Cloud services come in many guises and bewildering acronyms. Here are ten of the more popular cloud services and what they mean exactly.
BAAS (Backup As A Service) is a fast growing cloud service thanks to the lower cost of storage. For example, a company can now back up its entire systems onto a cloud provider’s BAAS. It’s secure and should the office be destroyed in an all-consuming fire, the data is still safe in a remote location.
DAAS (Desktop As A Service) enables the worker to use their main desktop from any device anywhere in the world. This is desktop virtualisation, where your Windows, Mac or Linux desktop is accessed via the cloud, along with all your icons, work, shortcuts and so on.
CAAS (Communications As A Service) sounds more complex than it actually is. Simply put, CAAS is a cloud-based telecoms, messaging and video conferencing solution that uses a company mobile phone plan, with cloud integration to the company’s resources. Skype is another remote video calling service and at a push, so are Facebook and Twitter.
DBAAS (Database As A Service) leaves the administration of a company database to the cloud service provider. Instead, workers can just concentrate on using the database, whilst companies can cut out the DB admin overhead.
HAAS (Hardware As A Service) although somewhat different from other cloud-based solutions, allows a company to rent all of its hardware from the provider. Computers, printers, phones, tablets and so on are all under lease from the supplier.

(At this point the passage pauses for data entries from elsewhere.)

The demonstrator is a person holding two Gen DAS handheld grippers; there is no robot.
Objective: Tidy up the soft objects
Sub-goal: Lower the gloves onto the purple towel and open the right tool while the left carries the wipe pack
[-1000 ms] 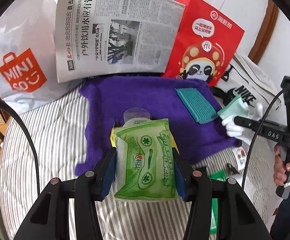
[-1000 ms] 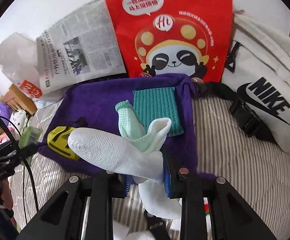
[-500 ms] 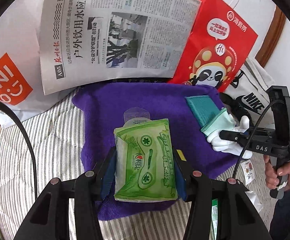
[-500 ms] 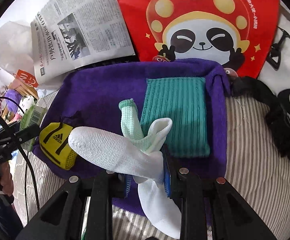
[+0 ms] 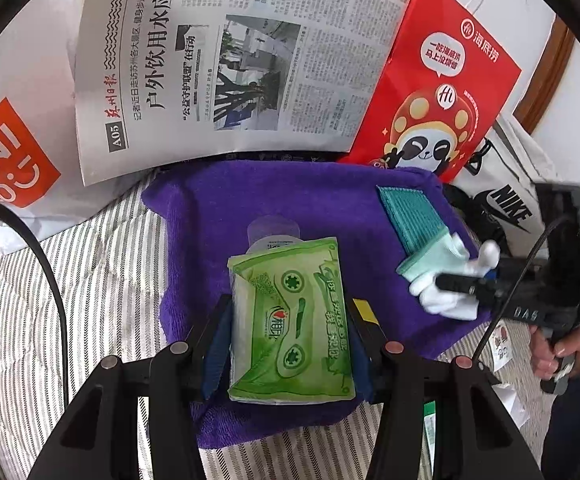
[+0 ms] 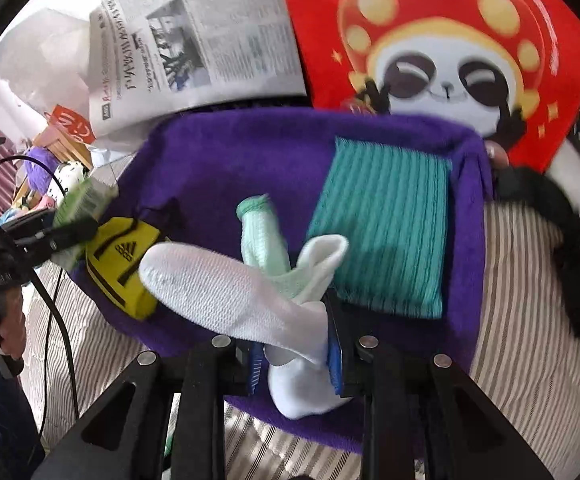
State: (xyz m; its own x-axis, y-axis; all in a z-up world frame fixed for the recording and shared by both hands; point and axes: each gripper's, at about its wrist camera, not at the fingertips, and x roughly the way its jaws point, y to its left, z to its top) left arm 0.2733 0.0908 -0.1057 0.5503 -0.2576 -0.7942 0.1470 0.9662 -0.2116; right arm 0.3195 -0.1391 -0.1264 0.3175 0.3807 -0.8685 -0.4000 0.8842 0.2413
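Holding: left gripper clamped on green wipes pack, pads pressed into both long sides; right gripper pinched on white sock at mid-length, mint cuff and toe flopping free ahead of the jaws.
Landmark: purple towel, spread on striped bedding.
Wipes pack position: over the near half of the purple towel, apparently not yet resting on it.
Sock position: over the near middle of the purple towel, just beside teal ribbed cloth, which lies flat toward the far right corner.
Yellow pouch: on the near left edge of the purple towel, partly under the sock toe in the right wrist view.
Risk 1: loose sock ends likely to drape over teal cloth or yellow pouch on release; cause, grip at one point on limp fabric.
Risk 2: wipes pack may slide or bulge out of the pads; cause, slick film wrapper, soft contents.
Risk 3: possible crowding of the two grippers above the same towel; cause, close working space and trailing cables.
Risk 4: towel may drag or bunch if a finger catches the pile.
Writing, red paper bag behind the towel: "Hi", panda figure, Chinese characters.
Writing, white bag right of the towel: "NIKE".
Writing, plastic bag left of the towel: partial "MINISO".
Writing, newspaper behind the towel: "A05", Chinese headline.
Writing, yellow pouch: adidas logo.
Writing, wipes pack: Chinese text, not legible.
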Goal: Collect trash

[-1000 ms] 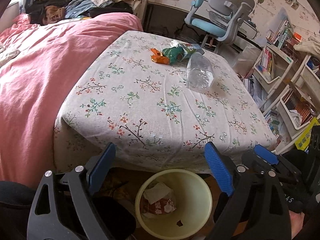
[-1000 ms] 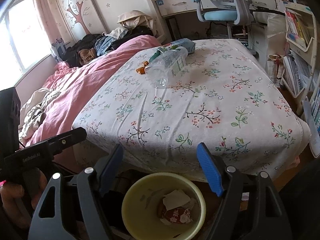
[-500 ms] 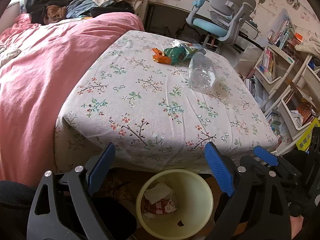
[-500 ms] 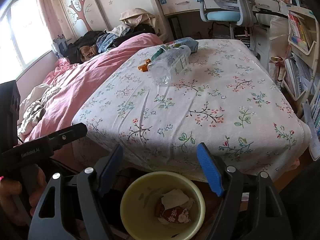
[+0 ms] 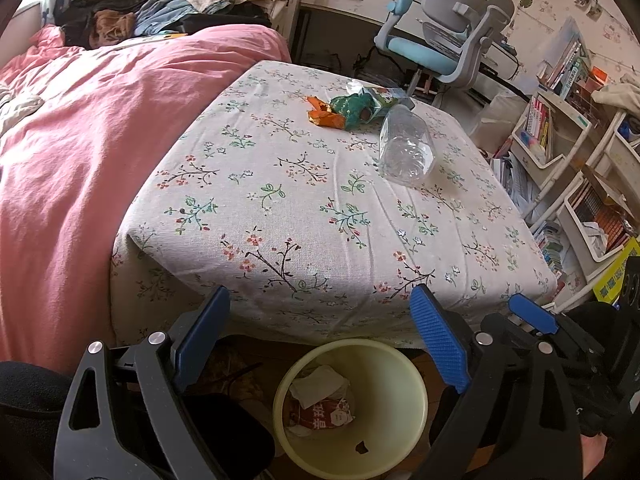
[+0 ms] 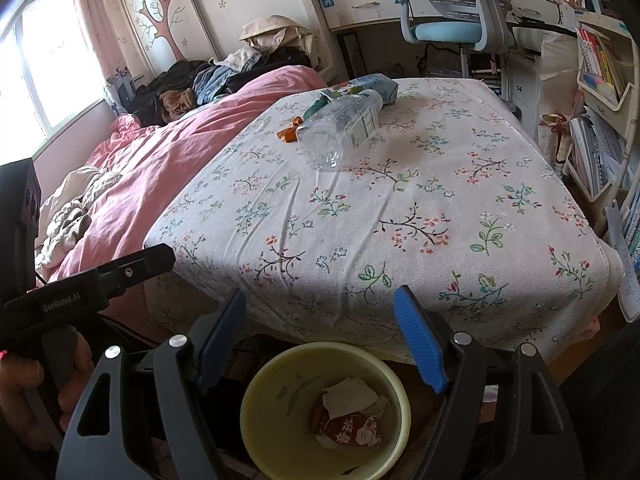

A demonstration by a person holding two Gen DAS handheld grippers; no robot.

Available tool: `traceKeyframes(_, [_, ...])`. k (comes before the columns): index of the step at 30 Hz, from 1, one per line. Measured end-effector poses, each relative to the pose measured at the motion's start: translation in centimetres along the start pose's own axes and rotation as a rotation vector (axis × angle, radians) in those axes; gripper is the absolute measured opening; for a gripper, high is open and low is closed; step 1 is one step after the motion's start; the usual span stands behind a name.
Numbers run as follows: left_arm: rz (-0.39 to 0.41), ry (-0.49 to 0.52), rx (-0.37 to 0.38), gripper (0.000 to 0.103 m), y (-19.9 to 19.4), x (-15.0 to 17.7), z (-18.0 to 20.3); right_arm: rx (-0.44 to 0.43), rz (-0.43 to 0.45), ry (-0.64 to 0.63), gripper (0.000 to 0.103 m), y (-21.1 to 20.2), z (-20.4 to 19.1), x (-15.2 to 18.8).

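A: Which step is in hand?

B: A pause between pickups, it is judged. The left gripper (image 5: 320, 344) and right gripper (image 6: 320, 340) are held wide open and empty above the bin (image 5: 416, 408).

A: And next?

B: The bottle (image 5: 406, 150) and wrappers (image 5: 344, 110), well beyond the bin on the floral cloth (image 5: 304, 216), must be reached.

- A bright window (image 6: 44, 76) with a pink curtain (image 6: 86, 12) lights the far left.
- A pink duvet (image 5: 80, 128) covers the bed.
- A desk (image 6: 400, 0) and blue office chair (image 5: 440, 40) stand far.
- Bookshelves (image 5: 560, 128) line the right.
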State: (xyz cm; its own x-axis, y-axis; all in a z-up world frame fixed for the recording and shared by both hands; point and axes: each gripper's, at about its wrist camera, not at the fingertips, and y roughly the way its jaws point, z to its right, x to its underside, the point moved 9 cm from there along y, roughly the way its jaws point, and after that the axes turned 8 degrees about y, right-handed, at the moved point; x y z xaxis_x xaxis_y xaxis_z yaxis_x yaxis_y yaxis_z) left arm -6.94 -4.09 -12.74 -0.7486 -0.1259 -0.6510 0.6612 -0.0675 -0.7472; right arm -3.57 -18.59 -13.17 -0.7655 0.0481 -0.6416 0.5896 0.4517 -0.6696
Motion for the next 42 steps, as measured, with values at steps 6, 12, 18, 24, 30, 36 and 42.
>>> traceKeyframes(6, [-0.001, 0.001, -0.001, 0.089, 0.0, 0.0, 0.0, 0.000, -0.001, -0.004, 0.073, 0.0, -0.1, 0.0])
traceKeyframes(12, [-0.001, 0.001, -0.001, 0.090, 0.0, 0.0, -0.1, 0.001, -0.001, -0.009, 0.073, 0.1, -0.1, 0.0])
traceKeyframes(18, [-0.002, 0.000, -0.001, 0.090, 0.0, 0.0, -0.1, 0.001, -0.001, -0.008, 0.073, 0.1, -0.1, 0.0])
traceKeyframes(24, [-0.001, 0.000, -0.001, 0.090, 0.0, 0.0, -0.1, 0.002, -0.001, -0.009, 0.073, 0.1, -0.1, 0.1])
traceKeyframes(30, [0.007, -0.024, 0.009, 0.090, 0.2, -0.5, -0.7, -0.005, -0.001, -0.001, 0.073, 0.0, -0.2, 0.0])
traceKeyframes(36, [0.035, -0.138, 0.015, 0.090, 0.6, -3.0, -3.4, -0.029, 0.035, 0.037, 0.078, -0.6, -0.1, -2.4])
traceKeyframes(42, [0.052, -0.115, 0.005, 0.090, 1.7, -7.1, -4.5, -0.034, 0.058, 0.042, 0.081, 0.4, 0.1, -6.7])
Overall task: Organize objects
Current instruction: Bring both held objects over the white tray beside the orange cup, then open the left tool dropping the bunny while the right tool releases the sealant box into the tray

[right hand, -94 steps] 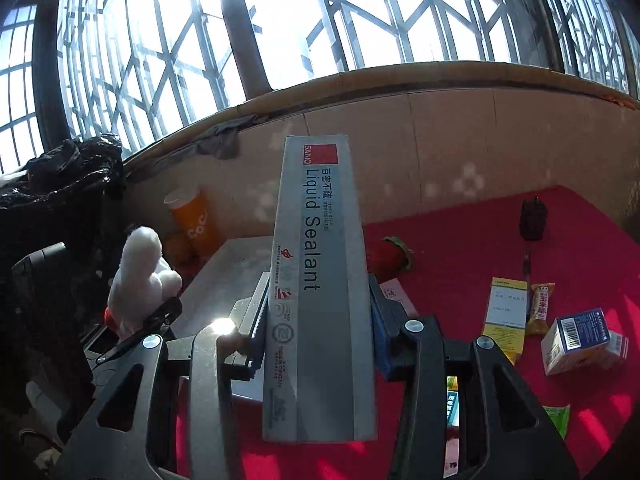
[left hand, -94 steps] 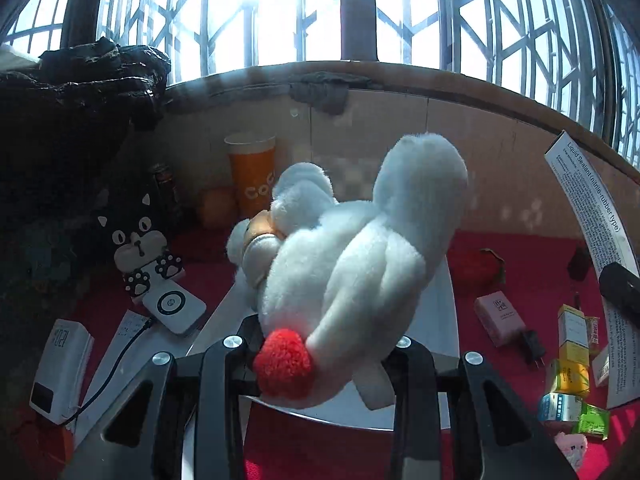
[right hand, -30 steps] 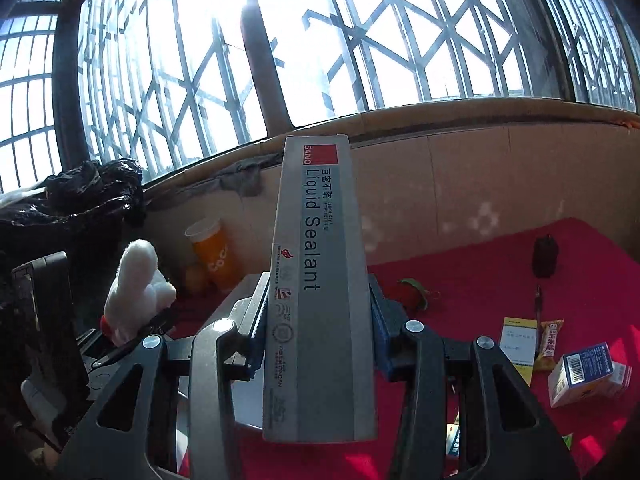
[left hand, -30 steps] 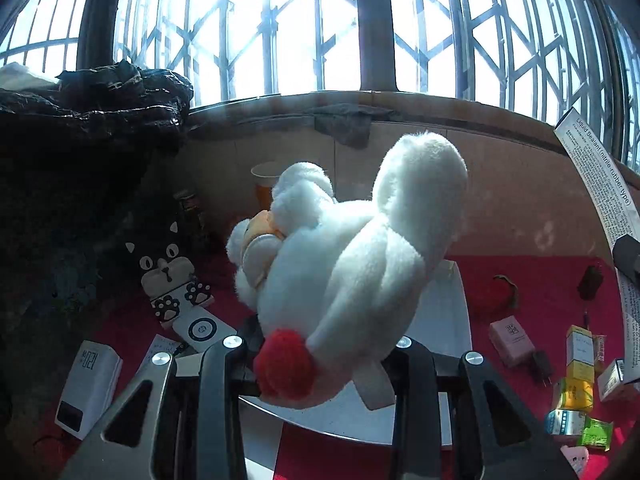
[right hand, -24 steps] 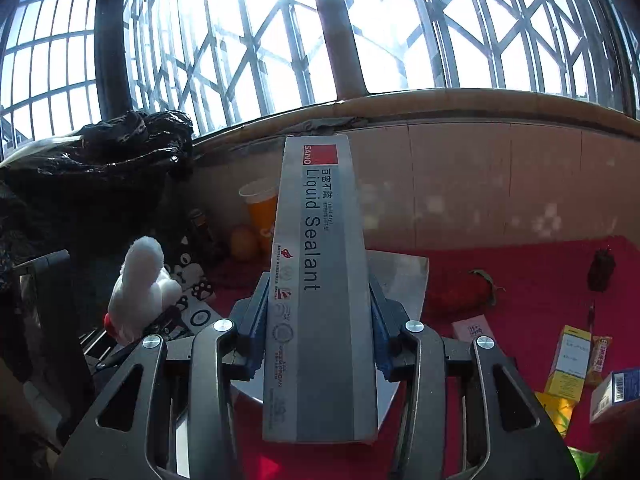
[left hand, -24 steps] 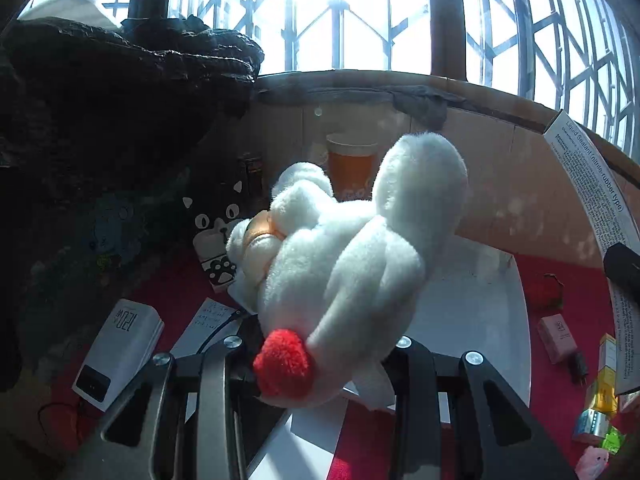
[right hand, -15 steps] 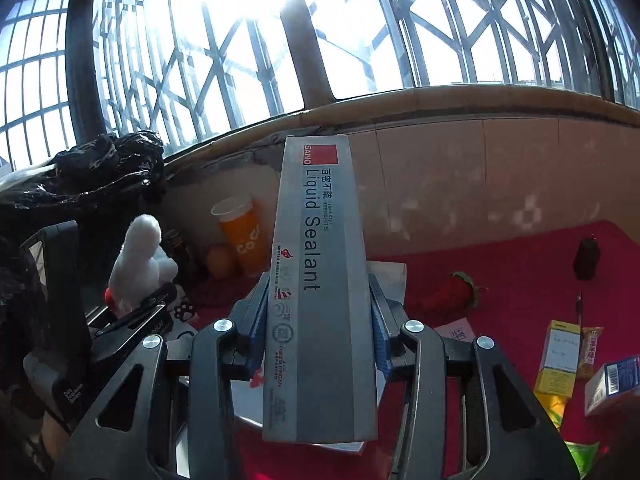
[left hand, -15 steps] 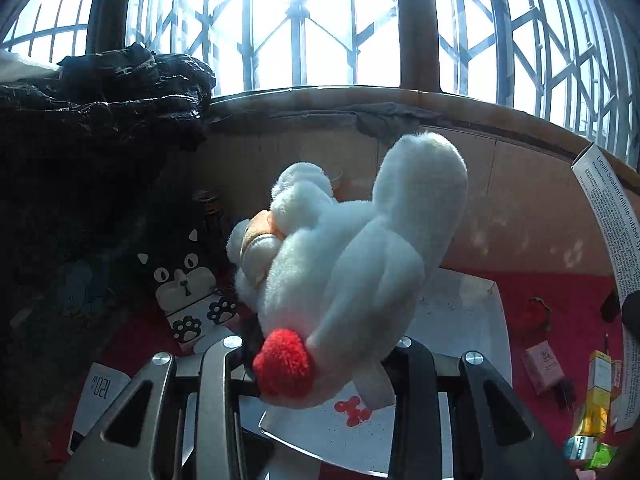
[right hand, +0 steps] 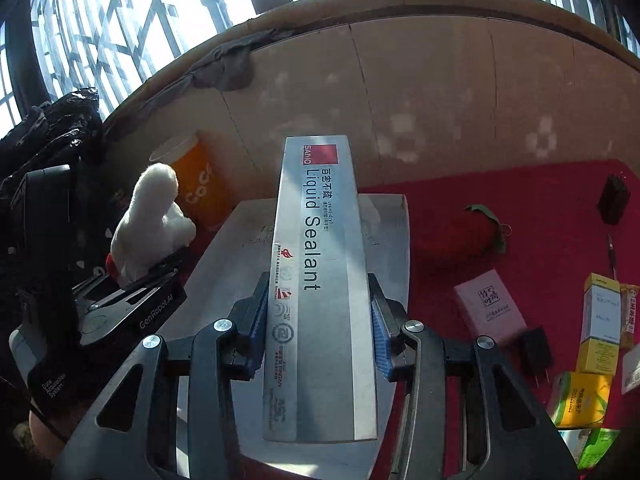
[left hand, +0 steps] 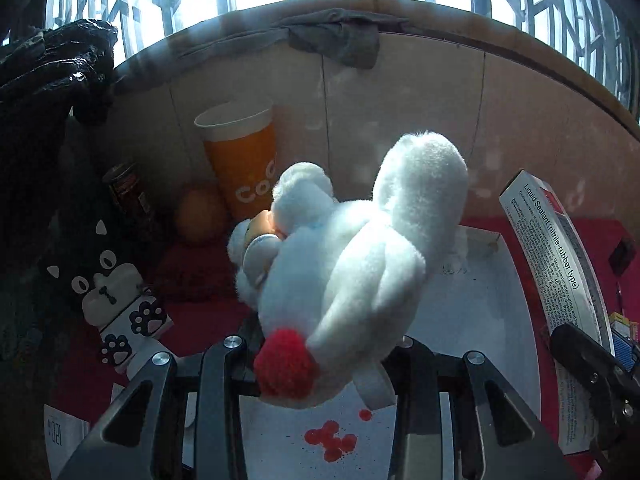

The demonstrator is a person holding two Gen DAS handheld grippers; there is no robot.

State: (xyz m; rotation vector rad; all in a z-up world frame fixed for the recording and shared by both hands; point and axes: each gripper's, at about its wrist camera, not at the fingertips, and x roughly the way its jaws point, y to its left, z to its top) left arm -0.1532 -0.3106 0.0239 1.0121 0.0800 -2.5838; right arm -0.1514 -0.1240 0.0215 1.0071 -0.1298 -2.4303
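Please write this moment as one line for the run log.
left: shut on plush toy | right: shut on sealant box | both over white tray

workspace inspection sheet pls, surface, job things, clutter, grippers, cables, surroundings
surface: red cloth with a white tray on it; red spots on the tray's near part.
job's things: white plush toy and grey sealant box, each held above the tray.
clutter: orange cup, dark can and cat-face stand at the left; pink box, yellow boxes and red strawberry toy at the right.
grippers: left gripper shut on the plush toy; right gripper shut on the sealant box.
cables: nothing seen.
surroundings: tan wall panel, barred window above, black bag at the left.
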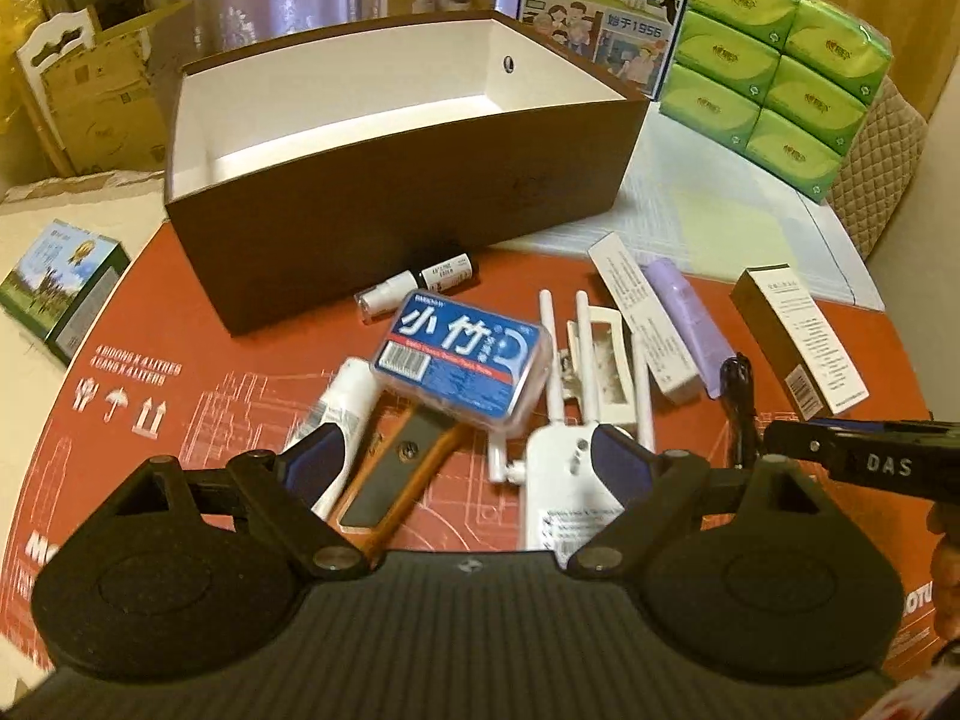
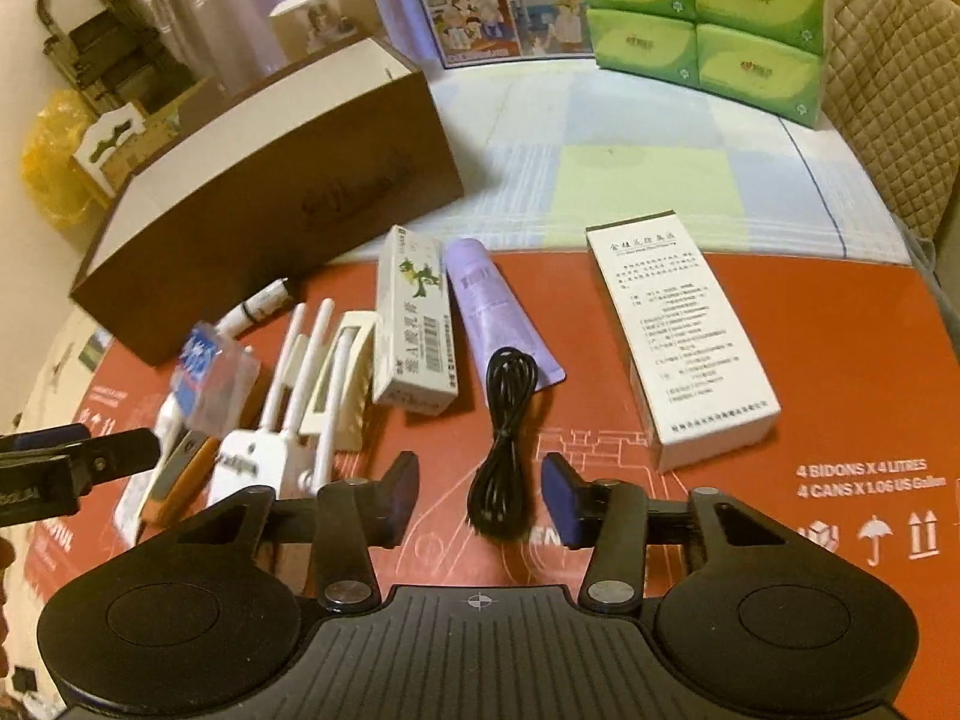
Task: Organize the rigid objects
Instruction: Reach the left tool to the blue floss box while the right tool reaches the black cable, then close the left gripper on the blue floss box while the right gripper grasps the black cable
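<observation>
Red mat (image 2: 810, 324): our right gripper (image 2: 480, 495) tilts down, jaws half-spread astride a black cable (image 2: 507, 420); left gripper (image 1: 465, 462) spread wide.

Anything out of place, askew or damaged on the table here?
Nothing looks damaged or spilled. The clutter is loose: the blue floss box lies tilted on top of other items, overlapping the white antenna device. The brown bin holds nothing that shows. The black cable lies bundled between the right gripper's fingers.

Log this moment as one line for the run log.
left gripper: open over clutter | right gripper: open around black cable, not gripped | brown box: looks empty
</observation>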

PAAS (Platform As A Service) is the combination of both hardware and software development. This services offers developers a platform to code and test their software on various different hardware and operating system models.
IDAAS (Identity As A Service) is a cloud-based identity and user management service, that can help secure access to resources, both virtual and physical, through various layers of security. For example, thumbprint reader software and iris detection access is handled via IDAAS.
SAAS (Software As A Service) covers the likes of Gmail, YouTube and even Netflix. It gives access to a full service housed in the cloud, where the company needs to simply either populate it or just pay for what they want. Essentially, it’s the entire cloud setup under a single title.
IAAS (Infrastructure As A Service) covers servers and networking in the cloud. A company can have all or a part of its core network based in the cloud, offering different resources to different users.
STASS (Storage As A Service) is where you simply buy cloud-based storage. For example, a company could provide STASS for all its workers, allowing them access to cloud storage, as opposed to the company’s in-house storage. Google Drive and Dropbox are such examples of STASS.